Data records

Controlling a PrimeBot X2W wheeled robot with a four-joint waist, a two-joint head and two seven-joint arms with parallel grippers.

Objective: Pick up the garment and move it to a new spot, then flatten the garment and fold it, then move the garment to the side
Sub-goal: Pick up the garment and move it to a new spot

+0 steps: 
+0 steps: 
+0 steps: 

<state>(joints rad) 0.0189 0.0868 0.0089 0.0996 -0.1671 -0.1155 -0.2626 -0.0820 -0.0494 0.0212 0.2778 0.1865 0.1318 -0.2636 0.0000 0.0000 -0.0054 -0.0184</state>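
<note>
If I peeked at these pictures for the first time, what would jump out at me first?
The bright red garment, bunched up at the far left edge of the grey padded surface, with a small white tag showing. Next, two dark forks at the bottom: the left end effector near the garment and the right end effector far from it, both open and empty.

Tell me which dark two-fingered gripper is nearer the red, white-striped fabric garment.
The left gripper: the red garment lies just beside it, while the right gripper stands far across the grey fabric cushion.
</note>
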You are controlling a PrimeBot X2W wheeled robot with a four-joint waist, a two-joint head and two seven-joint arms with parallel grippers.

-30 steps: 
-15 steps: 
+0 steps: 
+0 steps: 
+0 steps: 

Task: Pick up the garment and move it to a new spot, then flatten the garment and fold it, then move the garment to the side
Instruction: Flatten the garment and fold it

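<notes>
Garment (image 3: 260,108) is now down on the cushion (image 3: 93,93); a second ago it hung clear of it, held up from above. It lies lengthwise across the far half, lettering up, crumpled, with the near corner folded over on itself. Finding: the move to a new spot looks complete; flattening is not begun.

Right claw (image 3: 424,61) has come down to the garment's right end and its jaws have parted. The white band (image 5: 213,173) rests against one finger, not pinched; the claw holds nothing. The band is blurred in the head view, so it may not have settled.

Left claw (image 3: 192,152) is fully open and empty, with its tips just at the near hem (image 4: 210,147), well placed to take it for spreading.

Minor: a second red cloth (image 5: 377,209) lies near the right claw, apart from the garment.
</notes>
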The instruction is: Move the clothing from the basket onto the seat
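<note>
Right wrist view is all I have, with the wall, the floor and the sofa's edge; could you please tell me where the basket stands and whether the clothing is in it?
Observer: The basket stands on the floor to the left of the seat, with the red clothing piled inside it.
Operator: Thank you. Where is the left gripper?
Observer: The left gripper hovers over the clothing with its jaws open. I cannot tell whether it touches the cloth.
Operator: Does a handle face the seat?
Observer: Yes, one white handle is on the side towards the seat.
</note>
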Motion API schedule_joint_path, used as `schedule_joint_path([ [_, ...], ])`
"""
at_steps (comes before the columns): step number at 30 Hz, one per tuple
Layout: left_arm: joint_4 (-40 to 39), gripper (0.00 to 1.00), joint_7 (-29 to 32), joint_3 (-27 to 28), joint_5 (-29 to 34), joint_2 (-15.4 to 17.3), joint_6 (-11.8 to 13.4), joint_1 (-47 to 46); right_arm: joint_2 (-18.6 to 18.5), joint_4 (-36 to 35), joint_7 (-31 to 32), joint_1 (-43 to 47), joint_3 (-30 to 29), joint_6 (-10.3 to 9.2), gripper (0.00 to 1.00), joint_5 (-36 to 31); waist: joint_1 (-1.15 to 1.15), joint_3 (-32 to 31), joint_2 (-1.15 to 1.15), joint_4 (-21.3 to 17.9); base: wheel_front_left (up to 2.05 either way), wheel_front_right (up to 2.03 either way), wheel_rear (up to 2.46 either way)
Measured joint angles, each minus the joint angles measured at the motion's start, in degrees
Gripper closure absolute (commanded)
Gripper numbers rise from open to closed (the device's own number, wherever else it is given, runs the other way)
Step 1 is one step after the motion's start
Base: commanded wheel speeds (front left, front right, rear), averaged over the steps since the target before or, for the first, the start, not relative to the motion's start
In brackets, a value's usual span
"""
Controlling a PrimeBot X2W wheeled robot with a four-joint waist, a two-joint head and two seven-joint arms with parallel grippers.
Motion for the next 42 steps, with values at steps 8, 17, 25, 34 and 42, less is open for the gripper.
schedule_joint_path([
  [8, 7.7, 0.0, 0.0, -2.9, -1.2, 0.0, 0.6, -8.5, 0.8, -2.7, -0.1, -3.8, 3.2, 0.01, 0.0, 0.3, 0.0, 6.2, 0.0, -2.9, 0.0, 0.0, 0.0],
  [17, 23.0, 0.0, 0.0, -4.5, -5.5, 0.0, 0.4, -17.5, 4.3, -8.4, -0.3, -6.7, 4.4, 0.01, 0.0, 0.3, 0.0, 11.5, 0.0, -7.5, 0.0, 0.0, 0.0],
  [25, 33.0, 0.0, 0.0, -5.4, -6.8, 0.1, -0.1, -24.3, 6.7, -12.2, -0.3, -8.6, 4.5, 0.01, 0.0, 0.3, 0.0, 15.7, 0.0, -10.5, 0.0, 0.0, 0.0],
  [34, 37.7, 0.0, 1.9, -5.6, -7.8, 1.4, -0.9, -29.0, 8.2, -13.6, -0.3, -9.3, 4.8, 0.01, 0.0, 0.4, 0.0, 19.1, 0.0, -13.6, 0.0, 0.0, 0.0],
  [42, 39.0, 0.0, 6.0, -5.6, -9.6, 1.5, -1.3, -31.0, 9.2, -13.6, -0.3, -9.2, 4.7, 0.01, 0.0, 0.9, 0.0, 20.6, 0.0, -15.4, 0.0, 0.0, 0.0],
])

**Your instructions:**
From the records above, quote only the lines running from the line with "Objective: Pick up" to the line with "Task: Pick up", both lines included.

**Exercise result:**
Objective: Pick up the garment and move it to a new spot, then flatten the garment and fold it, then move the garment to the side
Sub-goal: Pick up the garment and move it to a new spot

+0 steps: 
+0 steps: 
+0 steps: 

<state>(joints rad) 0.0189 0.0868 0.0089 0.0996 -0.1671 -0.1155 -0.2626 -0.0820 -0.0494 0.0212 0.2778 0.1865 0.1318 -0.2636 0.0000 0.0000 -0.0054 -0.0184</state>
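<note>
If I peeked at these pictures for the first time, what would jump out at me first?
The bright red garment, bunched up at the far left edge of the grey padded surface, with a small white tag showing. Next, two dark forks at the bottom: the left end effector near the garment and the right end effector far from it, both open and empty.

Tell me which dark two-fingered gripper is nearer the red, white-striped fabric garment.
The left gripper: the red garment lies just beside it, while the right gripper stands far across the grey fabric cushion.
</note>
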You are controlling a PrimeBot X2W wheeled robot with a four-joint waist, a two-joint head and two seven-joint arms with parallel grippers.

-30 steps: 
-15 steps: 
+0 steps: 
+0 steps: 
+0 steps: 

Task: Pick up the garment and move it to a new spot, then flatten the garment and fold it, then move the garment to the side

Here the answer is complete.